WORK INSTRUCTIONS> Look through the listing below for lines containing "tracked". State how many there are, and nothing else.

SOURCE MATERIAL>
====
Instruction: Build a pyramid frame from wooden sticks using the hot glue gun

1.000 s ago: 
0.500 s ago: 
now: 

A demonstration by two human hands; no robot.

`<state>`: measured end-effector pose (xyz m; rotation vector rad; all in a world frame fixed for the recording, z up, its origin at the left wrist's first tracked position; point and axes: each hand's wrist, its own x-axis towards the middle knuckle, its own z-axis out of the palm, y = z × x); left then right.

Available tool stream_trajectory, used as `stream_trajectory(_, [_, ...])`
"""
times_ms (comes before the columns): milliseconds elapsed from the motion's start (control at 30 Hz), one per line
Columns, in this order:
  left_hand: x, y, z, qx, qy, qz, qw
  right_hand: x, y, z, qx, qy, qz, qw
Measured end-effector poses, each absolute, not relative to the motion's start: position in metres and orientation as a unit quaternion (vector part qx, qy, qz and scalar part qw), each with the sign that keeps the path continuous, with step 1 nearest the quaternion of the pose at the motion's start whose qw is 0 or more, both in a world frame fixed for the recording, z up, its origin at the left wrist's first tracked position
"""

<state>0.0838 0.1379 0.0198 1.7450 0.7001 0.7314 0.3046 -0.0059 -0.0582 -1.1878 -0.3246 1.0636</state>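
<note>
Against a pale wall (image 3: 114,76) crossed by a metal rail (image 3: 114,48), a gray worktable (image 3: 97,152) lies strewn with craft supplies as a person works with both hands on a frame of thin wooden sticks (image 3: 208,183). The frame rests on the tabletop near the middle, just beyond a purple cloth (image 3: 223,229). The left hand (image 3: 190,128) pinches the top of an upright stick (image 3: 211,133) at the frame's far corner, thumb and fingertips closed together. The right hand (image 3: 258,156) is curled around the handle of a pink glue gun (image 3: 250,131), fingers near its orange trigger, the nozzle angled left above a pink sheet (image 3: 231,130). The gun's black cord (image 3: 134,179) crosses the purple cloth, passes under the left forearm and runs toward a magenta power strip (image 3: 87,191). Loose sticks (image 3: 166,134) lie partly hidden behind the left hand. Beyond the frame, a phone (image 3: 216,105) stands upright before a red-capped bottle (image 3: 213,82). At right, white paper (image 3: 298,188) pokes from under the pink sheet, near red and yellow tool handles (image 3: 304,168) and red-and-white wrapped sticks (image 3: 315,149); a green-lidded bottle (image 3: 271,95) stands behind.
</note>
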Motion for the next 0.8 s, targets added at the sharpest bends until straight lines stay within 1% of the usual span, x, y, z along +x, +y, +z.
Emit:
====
EXPECTED OUTPUT> 2